Former Interior Secretary Bruce Babbitt has called for creation of a “Bay-Delta Compact,” which he describes as a stakeholder drafted framework for action on the Bay Delta. It is worth looking at how the CALFED agreement which Babbitt helped negotiate in the 1990s fell apart.
The major components of CALFED included:
- Ecosystem Restoration
- Water Quality
- Water Supply Reliability
- Levee Integrity
The components of the CALFED “comprehensive package” were negotiated with stakeholders, including environmental, fishing, and Delta groups.
The CALFED Environmental Water Account
CALFED also had an Environmental Water Account program, which provided for purchases of ecosystem water from willing sellers. Environmental groups rapidly became disillusioned with the Environmental Water Account program. In 2008, the Natural Resources Defense Council commented on the Environmental Water Account EIR/EIS:
From 2001-2004, the EWA provided only 29% on average of the expected 195,000 acre-feet of operational assets …. These shortfalls have occurred while exports from the Delta have reached record high levels and the ecosystem has continued spiraling downward. Clearly, the EWA experiment has not performed as planned.
The agencies have turned the EWA on its head and, instead of using it to supplement the resources needed and required for fish protection, have used it as an excuse to short the environment and avoid committing those mandatory resources. Unless the agencies make very clear that limited EWA assets cannot be used as a reason not to take an action that would help protect or restore imperiled fish, it should be discontinued.
Because of crashing pelagic fish populations, in 2006, the Center for Biological Diversity, the Natural Resources Defense Council and the Bay Institute filed an emergency petition to change the listing for the Delta Smelt to “endangered” from threatened. A period of intense litigation over federal Endangered Species Act protections in the Delta followed the filings. In 2009, the State Water Contractors argued that the revised federal Biological Opinions would result in “waste and unreasonable use” of water under the California Constitution. The argument did not prevail, and the ESA restrictions on diversions in the Delta were upheld.
A Failure of Governance
Meanwhile, the cost of the CALFED program became a major issue for the state legislature. The Ecosystem Restoration Program commitments were $150 million a year, and the Environmental Water Account cost $50 million a year. With the state’s growing budget crisis, and a lack of apparent progress on restoring the Delta ecosystem, the cost of the program became an issue. Governor Schwarzenegger directed a review of the CALFED program by the Little Hoover Commission in 2005. The report included the following recommendation:
Recommendation: Policy-makers must adopt clear and specific goals for the CALFED program and fortify those goals with budget and legislative authority.
- Set clear, specific goals for CALFED. The Legislature must put in place goals that communicate to the implementing agencies and the stakeholders the State’s priorities and preferred strategies for restoring the estuary and meeting water needs.
- Ensure the implementing agencies have sufficient authority and resources to succeed. The Legislature must embed the CALFED goals in the authorizing statutes of the implementing agencies, empower those agencies to achieve their missions, and provide sufficient staff and funding to succeed. (p. 47.)

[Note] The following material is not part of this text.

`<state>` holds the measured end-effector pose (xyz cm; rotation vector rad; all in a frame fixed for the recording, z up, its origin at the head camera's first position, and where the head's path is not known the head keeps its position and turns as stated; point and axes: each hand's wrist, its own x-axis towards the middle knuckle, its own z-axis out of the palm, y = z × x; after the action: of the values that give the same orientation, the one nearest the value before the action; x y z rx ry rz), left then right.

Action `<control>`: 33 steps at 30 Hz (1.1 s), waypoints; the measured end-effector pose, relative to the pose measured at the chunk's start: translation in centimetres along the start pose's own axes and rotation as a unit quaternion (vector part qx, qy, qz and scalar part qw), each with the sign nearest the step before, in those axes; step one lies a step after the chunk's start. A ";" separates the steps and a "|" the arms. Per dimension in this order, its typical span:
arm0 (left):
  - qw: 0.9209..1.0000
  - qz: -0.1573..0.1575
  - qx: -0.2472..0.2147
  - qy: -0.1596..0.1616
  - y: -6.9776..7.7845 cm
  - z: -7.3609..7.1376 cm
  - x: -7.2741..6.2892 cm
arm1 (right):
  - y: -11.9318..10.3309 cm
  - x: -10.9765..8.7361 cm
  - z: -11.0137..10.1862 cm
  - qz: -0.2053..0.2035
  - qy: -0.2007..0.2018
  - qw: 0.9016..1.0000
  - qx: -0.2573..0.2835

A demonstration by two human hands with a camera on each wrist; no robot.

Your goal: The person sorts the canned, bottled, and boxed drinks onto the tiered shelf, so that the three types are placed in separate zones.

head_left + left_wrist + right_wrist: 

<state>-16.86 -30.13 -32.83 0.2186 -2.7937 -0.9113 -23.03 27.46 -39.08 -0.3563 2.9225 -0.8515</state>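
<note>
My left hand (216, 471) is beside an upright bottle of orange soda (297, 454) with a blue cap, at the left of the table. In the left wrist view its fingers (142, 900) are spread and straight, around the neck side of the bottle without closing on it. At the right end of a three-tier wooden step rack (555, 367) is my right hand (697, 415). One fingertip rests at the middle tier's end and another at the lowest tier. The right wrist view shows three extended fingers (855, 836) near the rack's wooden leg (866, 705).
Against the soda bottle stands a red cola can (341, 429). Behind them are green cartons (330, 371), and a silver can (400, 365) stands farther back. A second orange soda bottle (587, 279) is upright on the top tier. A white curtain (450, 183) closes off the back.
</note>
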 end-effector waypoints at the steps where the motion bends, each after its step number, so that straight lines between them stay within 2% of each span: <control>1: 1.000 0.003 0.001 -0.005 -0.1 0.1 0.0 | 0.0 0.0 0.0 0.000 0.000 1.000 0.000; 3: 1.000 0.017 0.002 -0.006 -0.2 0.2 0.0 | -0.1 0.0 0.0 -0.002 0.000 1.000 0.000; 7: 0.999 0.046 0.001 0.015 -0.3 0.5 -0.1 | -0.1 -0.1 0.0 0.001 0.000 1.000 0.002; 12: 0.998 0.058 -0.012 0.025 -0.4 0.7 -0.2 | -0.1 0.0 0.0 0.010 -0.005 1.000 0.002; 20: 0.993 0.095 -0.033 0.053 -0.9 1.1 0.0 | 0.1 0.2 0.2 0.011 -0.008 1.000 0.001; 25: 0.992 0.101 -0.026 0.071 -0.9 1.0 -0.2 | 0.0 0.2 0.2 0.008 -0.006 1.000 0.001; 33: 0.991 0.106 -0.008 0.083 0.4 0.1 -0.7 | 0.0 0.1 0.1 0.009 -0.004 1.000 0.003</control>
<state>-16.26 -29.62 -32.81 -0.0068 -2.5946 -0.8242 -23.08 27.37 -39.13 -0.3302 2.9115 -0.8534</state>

In 2006, the legislature moved all the funding for CALFED from the Bay-Delta Authority to the Secretary for Natural Resources. Correspondence by the CALFED Independent Science Board in 2008 stated that there was insufficient funding to even finish developing performance metrics for progress in the main program areas.
As a result of the Little Hoover Commission report and general dissatisfaction with CALFED governance, the Delta Stewardship Council was created by the Delta Reform Act in 2009. The Bay-Delta Authority was dissolved and the responsibilities were transferred to the newly created Delta Stewardship Council. But the governance problems continued. The Delta Stewardship Council dropped the CALFED water quality program, leaving consideration of effects of Delta contaminants on fish to the chronically underfunded State Water Resources Control Board. The goals in the CALFED Ecosystem Restoration Program, which included restoration of at risk native fish populations, were not included in the Delta Stewardship Council’s new Delta Plan. Environmental groups also argued that the measures in the Delta Plan requiring “reduced reliance on the Delta” were inadequate. The performance measures in the Delta Plan were ruled inadequate by Judge Michael Kenney in the Sacramento Superior Court in 2016. The case is currently being appealed.
Babbitt should examine the reasons for the failure of his previously negotiated collaborative solution for the Delta before suggesting a new one.
The problems with a negotiated agreement among stakeholders are that some of the parties have no intent to comply; and, “stakeholders” does not include the public. Which proposed stakeholder represents the interests of the public in recreational access and use? And then, the model assumes the public is not interested, and pursues a secretive back room negotiation among a self appointed elect. Why not use an elected legislature and have the special interest groups make their pitch in public?